A metal oxide semiconductor (MOS) image sensor can be driven by a simple driving method and can be implemented by using various scanning methods. In the MOS image sensor, since a signal processing circuit can be integrated on a single chip, it is possible to achieve the miniaturization of a product. Further, since the MOS processing technologies are compatible, manufacturing costs can be reduced. In addition, since the power consumption is very low, it can be easily applied to a product with limited battery capacity. Accordingly, technological development accompanied by achievement of high resolution is sharply increasing the use of MOS image sensors. However, if light is applied to the MOS image sensor from the front direction, since a portion of light is absorbed or lost while passing through a thick interlayer insulating film, the amount of light condensed is small.

Further, red light having a large wavelength is severely refracted as it passes through the thick interlayer insulating film. As a result, optical crosstalk may occur.
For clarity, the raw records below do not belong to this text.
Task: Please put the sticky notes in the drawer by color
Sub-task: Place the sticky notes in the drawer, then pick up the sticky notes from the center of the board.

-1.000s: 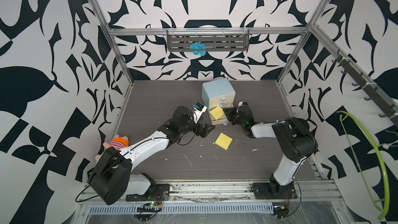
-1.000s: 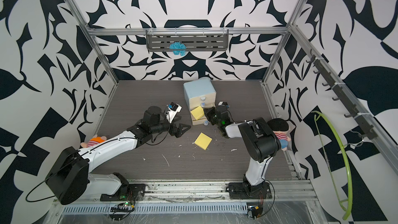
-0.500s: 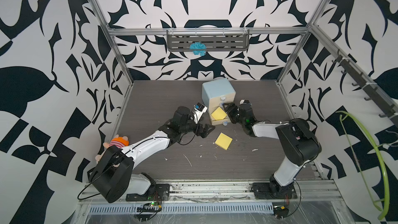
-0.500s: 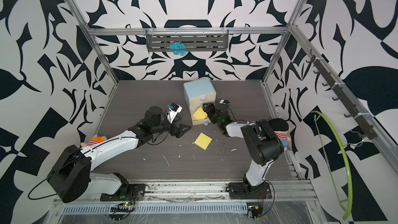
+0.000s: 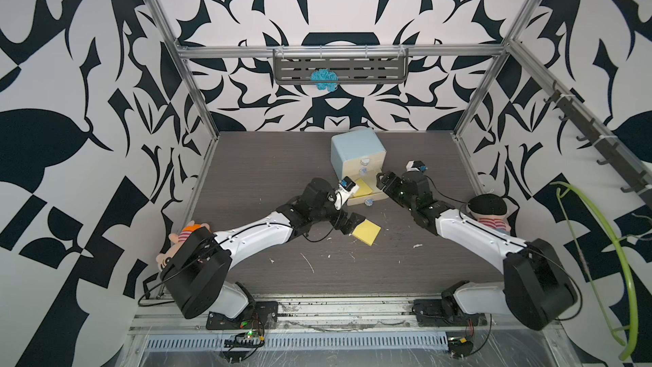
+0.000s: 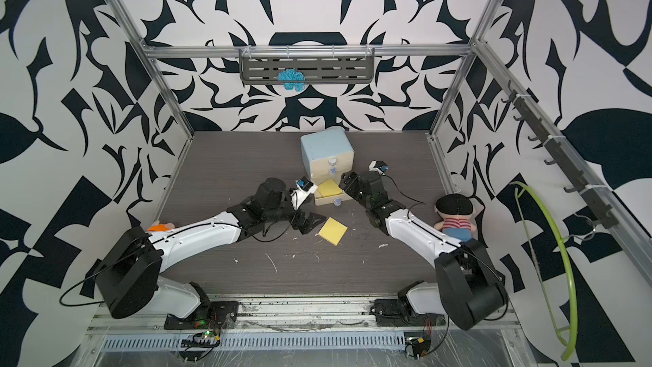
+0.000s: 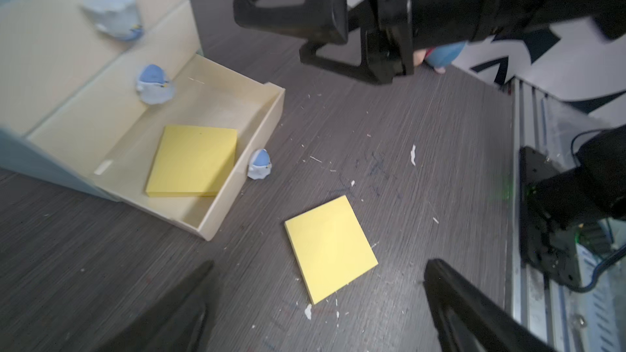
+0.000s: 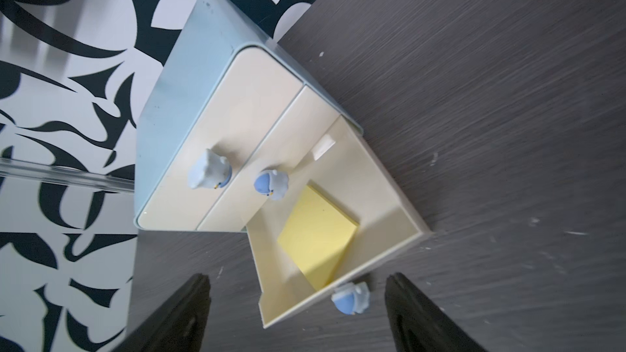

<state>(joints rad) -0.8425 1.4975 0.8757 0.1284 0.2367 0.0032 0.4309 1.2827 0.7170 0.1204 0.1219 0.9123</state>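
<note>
yellow sticky pad (image 8: 318,235) lies inside the pulled-out bottom drawer (image 7: 216,106) of the small blue chest (image 5: 354,148). it sits up against the drawer's front wall; whether it lies quite flat i cannot tell.

second yellow pad (image 7: 330,248) lies flat on the table (image 5: 264,157), just in front of the open drawer and apart from it. no pink or green pads in view. the two upper drawers are shut, contents hidden.

right fingers (image 8: 416,320) are spread wide with nothing between them. they hang over the open drawer's front edge, near its knob (image 8: 350,297), and touch neither drawer nor pad.

left fingers (image 7: 464,313) are also spread wide and empty, low over the table beside the loose pad. in both top views they sit right at its near edge, and i cannot make out any contact.

judgement: the drawer stands open because yellow is only half sorted, and the loose pad belongs beside its twin. the wide spread on the left suits straddling the pad's width. the pad is thin and flat on the table, so the tips would have to come right down to the surface to catch its edges, and it could slide rather than lift.

bits of white scrap (image 7: 412,155) litter the table. a stuffed doll (image 6: 455,218) lies beside the right arm, clear of the work.
</note>
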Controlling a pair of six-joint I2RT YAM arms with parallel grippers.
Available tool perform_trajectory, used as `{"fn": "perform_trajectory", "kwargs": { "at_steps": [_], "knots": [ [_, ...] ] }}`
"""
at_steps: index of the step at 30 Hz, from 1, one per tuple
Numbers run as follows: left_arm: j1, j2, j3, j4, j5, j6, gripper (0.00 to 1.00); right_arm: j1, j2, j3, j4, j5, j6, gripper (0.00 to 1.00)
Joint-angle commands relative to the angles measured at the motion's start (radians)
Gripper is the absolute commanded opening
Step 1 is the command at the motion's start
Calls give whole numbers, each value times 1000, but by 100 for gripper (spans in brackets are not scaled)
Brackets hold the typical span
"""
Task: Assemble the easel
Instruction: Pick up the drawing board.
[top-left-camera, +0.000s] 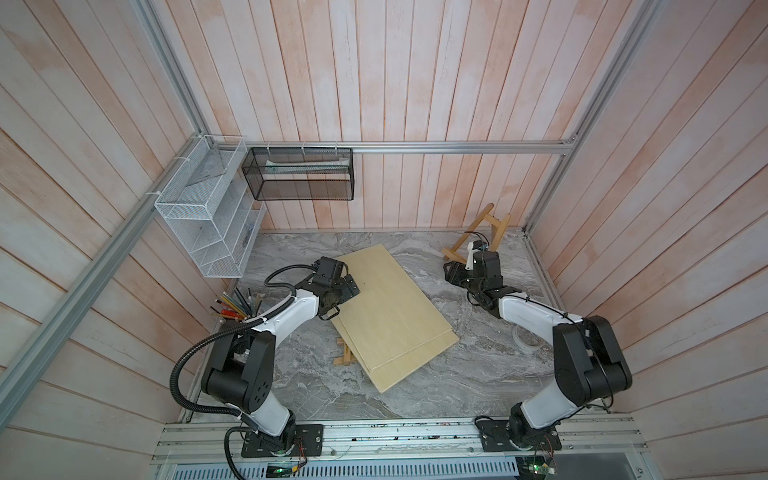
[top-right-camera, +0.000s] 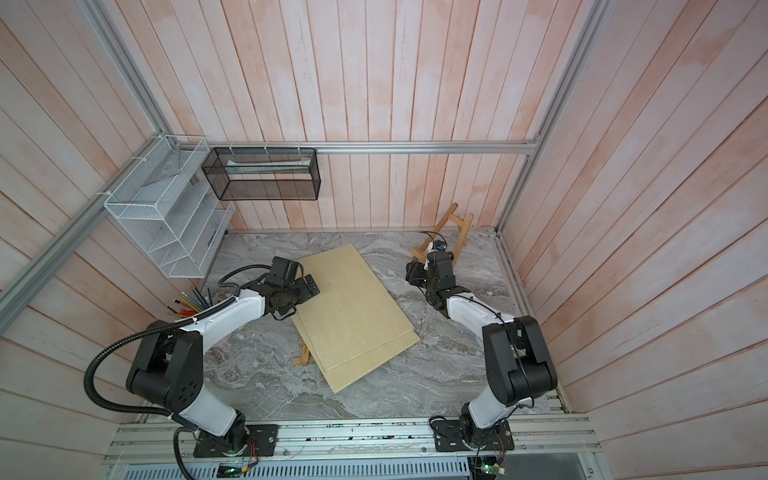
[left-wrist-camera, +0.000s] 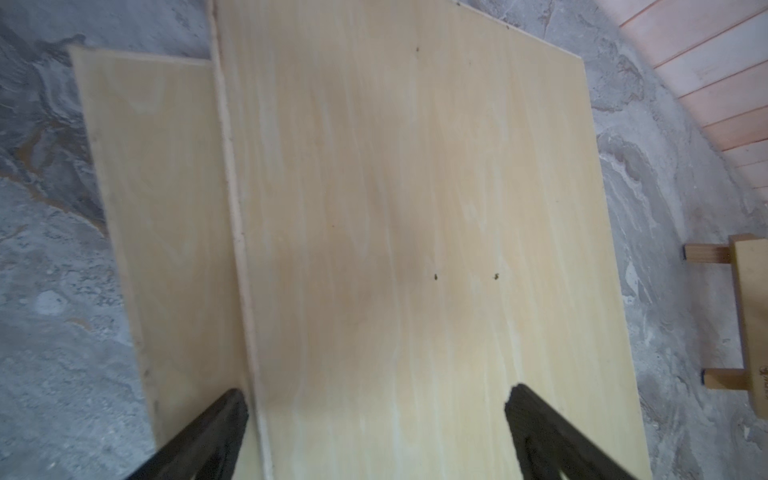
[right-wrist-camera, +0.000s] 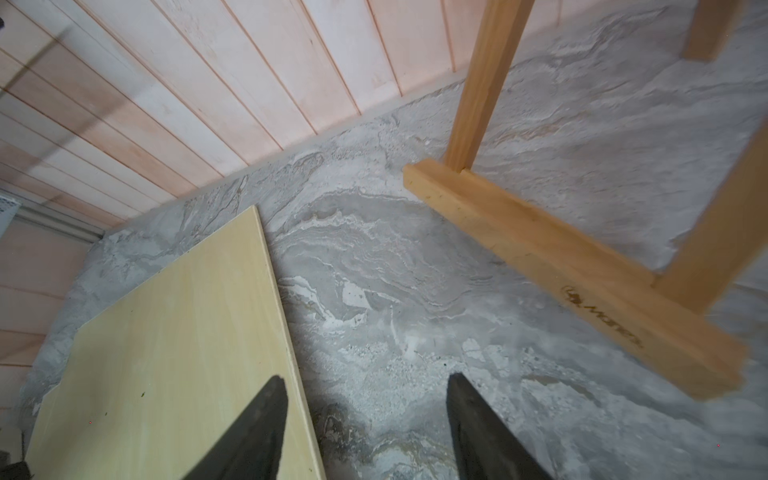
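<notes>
A grey marbled counter (top-left-camera: 478, 374) sits inside pink plank walls (top-left-camera: 415, 83). The easel (top-left-camera: 473, 225) stands tilted in the far right corner. The right hand (right-wrist-camera: 365, 382) hovers just to the near left of it, apart from it, jaws partly spread with nothing between them. The left hand (left-wrist-camera: 376, 399), spread wide and empty, hangs over the far-left edge of two stacked pale boards (top-left-camera: 395, 307) mid-counter. A small slatted wooden piece (top-left-camera: 345, 353) pokes out from under their near-left edge.
</notes>
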Motion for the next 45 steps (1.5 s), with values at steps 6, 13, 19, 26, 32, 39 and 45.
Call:
{"fn": "perform_trajectory", "kwargs": {
  "at_steps": [6, 13, 19, 26, 32, 39, 45],
  "knots": [
    [-57, 126, 67, -92, 42, 42, 100, -9, 208, 58, 83, -274, 80, 62],
    [-58, 176, 91, -84, 37, 56, 100, -9, 290, 55, 145, -396, 108, 60],
    [-58, 241, 119, -84, 24, 69, 100, -9, 311, 30, 198, -501, 112, 57],
    [-58, 293, 144, -81, 30, 87, 94, -9, 314, 20, 292, -648, 138, 51],
    [-59, 344, 158, -84, 30, 110, 83, -6, 266, 37, 385, -741, 198, 43],
    [-59, 359, 140, -72, 34, 112, 81, 2, 187, 108, 287, -748, 156, 42],
    [-61, 357, 138, -57, 44, 122, 80, 12, 157, 177, 148, -707, 64, 40]
  ]
}}
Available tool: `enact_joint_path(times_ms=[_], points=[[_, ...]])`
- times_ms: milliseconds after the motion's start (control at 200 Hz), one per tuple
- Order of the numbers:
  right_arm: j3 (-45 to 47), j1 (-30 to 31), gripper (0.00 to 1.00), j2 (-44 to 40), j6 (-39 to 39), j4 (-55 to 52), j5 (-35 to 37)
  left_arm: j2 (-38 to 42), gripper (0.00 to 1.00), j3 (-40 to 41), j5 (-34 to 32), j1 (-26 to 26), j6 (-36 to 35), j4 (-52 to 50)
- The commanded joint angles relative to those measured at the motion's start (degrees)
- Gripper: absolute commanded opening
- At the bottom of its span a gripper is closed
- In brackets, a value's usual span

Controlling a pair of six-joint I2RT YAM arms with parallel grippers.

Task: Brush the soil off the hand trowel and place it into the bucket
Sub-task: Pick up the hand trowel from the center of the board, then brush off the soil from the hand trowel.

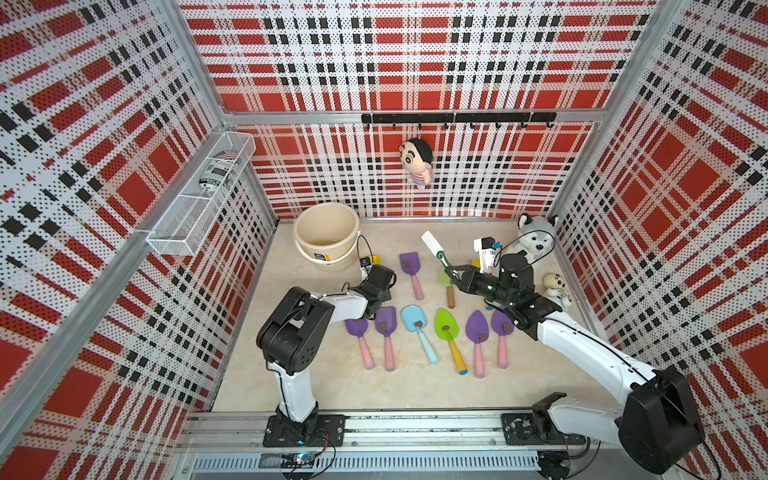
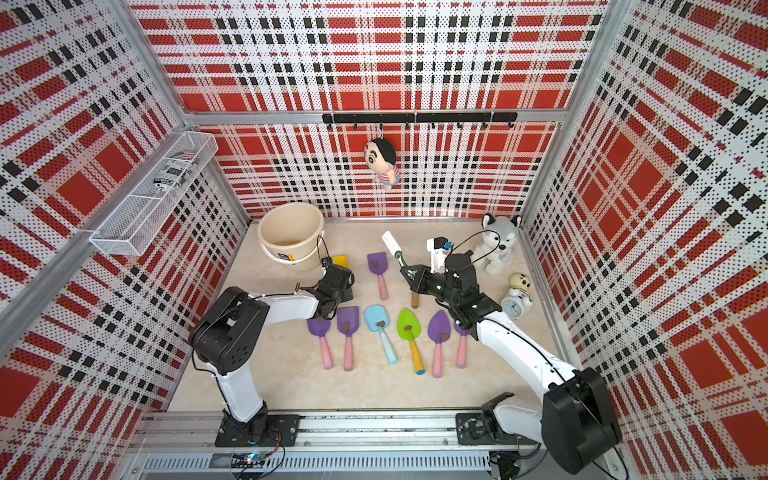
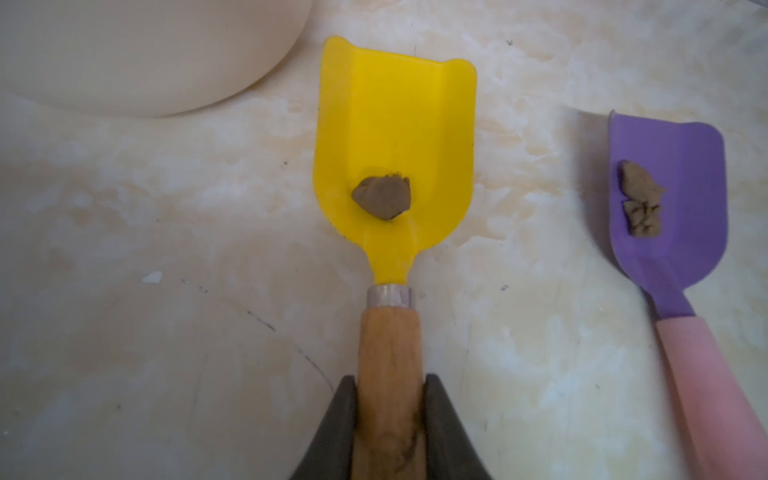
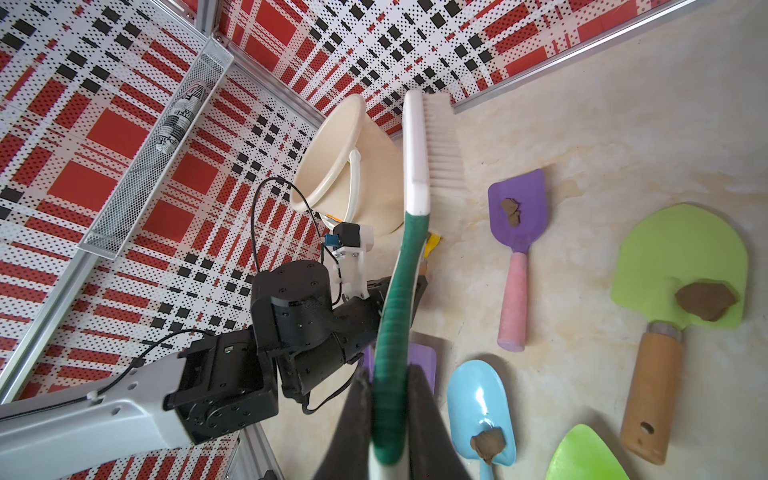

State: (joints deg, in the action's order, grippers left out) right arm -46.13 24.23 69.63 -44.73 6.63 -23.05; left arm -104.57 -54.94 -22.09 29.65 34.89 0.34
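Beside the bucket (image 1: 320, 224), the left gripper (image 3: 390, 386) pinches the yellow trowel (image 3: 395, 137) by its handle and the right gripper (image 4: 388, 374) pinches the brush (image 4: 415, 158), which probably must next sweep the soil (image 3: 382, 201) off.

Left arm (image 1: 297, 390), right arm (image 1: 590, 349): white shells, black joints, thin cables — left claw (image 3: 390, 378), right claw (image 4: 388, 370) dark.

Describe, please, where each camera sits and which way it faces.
Top views: high above the front rail, facing down at the table; left arm and right arm show.
Left wrist: behind the left gripper, shut on the wooden-handled yellow plastic trowel with brown soil.
Right wrist: behind the right gripper, shut on the green-handled white brush; left arm shows.
Both wrist views share the round cream plastic bucket and the pink-handled purple trowel.
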Motion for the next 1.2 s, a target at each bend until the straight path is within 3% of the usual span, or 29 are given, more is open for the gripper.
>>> enact_joint_path(times_ms=[0, 175, 456, 621, 767, 1192], points=[[-1.66, -1.57, 0.00, -2.03, -0.97, 1.13, -1.83, 4.93, 0.00, -2.88, 2.67, 0.00, -3.28, -3.30], [-2.06, -3.20, 0.00, -3.35, -0.21, 0.79, -5.82, 9.80, 0.00, -6.55, 11.13, 0.56, -9.99, -10.30], [-6.85, -1.62, 0.00, -1.12, 8.07, -7.55, -14.84, 13.50, 0.00, -14.07, 11.29, 3.67, -23.65, -24.62], [-6.46, 0.57, 0.00, 0.86, 7.08, -6.38, -18.67, 16.12, 0.00, -13.80, 12.63, 5.03, -26.08, -25.81], [-6.68, 2.47, 0.00, 3.23, 7.81, -6.93, -18.71, 18.75, 0.00, -12.55, 10.05, 7.67, -27.93, -26.85], [-7.22, 4.12, 0.00, 8.72, 7.24, -6.20, -15.93, 25.56, 0.00, -9.17, 10.21, 8.16, -27.76, -27.82]])
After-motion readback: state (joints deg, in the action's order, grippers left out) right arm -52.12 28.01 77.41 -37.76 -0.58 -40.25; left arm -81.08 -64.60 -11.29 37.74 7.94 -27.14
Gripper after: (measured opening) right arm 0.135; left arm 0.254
Thus, a backside-illuminated MOS image sensor which receives light from the rear direction has been developed. However, the backside-illuminated MOS image sensor may have poor dark characteristics.

SUMMARY

One or more embodiments described herein relate to a fabricating method a semiconductor device with improved dark characteristics.

According to one embodiment, a fabricating method of a semiconductor device comprises: forming a multilayer metal wiring on one surface of a substrate; removing a portion of the other surface of the substrate to reduce a thickness of the substrate; forming an oxide film on the other surface of the substrate through low-temperature oxidation; and removing the oxide film. According to another embodiment, a fabricating method of a semiconductor device comprises: forming a multilayer metal wiring on one surface of a substrate; removing a portion of the other surface of the substrate to reduce a thickness of the substrate; forming a hafnium oxide film on the other surface of the substrate through low-temperature oxidation using a plasma; and removing the hafnium oxide film through an etching process.

According to another embodiment, a method of fabricating a semiconductor device includes forming wiring on a first surface of a first substrate; removing a portion of a second surface of the first substrate to reduce a thickness of the first substrate; forming an oxide film on the second surface of the first substrate based on an oxidation process performed within a temperature range; and removing the oxide film. The temperature range may be below a melting temperature of the wiring.

The oxide film may be formed to a depth that includes one or more defects below the second surface of the first substrate, so that removal of the oxide film includes removes a portion of the first substrate that includes the one or more effects. The oxide film is formed to a depth, for example, ranging substantially from 50 Å to 150 Å or to a shallower or greater depth which includes the defects.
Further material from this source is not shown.